I’ve struggled with writing what I’ve been thinking and conceptualizing over the last few years. I’m not particularly philosophical, generally speaking, nor am I smart enough to succinctly capture some of those thoughts.
But the newest Clemens “issue”, has somehow pushed me to try putting words to a slowly growing feeling towards hero worship. So here it is:
I’ve become agnostic towards the Temple Of The Holy Athlete.
I’m not ready to declare myself an athiest since I still want to believe and hope in the best of people, especially my favorite athletes, but I’ve given up worship at the Temple. I still believe in guys like Jeter (not perfect, I know), John Smoltz, Mariano Rivera, Mike Lowell, etc.
I’m not really sure why it’s finally coming to this. There have been horrible, spoiled, frustrating, maddening, revolting athletes for ages. I went to college with Derrick “whoopdedamndoo” Coleman. I owned tickets to watch the mid-90′s Knicks. I watched Strawberry and Steve Howe “blow” their careers. I was disgusted by the way Bonds treated nearly everyone. Mike Vick. The Josh Howard “admission” this week. Shawn Kemp, period. The list goes on and on.

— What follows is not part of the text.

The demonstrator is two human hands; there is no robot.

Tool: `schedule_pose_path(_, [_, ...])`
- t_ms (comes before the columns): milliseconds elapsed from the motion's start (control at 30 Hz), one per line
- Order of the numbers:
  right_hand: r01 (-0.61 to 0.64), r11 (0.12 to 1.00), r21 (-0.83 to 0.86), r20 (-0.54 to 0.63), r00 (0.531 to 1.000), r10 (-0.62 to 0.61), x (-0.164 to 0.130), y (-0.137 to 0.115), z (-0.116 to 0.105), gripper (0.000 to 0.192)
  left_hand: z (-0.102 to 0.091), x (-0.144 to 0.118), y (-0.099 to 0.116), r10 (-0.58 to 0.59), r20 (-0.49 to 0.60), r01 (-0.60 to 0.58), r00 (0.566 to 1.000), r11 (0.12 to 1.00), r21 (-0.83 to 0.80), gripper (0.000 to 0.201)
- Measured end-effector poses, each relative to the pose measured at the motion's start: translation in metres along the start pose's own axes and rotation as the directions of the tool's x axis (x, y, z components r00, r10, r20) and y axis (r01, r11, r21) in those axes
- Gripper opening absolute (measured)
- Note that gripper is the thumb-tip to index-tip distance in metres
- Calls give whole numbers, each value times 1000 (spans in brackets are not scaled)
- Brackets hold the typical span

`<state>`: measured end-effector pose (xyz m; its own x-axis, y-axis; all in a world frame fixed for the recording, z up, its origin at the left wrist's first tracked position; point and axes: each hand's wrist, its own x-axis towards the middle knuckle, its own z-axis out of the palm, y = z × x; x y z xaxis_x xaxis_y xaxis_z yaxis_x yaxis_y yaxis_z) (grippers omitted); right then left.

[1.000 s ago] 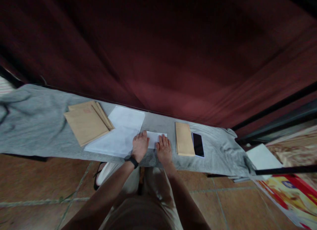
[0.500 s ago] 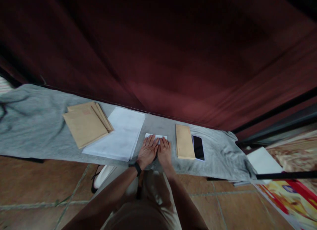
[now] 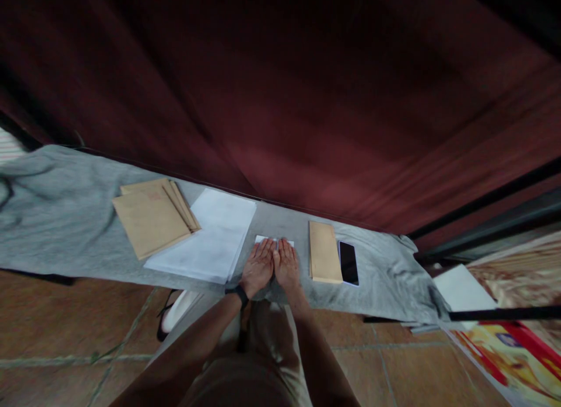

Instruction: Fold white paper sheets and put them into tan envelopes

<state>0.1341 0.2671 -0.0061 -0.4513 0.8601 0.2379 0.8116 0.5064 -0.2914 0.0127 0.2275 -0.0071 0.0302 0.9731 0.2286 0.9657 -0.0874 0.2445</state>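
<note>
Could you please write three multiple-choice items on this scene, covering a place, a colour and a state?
1. Where does the phone lie?
A. Right of the single brown envelope
B. On the white sheets
C. On the floor

2. What colour is the cloth on the table?
A. Red
B. Grey
C. Green

3. How are the left hand and right hand set?
A. Raised in the air
B. Flat, side by side on the folded white paper
C. Holding the phone

A: it borders the envelope's right edge.
B: it looks grey throughout.
B: both palms press down.
</note>
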Motion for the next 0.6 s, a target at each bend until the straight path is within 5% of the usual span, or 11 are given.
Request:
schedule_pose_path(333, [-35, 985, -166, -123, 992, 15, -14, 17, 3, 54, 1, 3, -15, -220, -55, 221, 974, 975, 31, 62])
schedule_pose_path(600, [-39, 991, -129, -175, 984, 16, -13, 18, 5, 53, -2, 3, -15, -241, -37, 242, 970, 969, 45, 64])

I’m trying not to sound or act with a righteous indignation, but how do I explain to my boys, ages 8 and 5, what Clemens is accused of doing? PED use, alleged adultry, alleged statutory rape, and not to mention (likely) lying to a Congressional Committee. [This is not purely an anti-athlete rant; I harbor the same feelings towards the Spears family, Lindsay Lohan, etc. of the Hollywood circuit. I've got to explain how Zoey 101 got pregnant when she's just 15? puh-lease.]
Where does this come from? The fact that these athletes are treated differently than everyone else as soon as their talents are noticed certainly must play a role. The fact that others with less talent and less initiative try to cling to these people, hoping the crumbs of success fall in their laps also must play a role. The enablers are everywhere, looking to latch onto the comet’s tail.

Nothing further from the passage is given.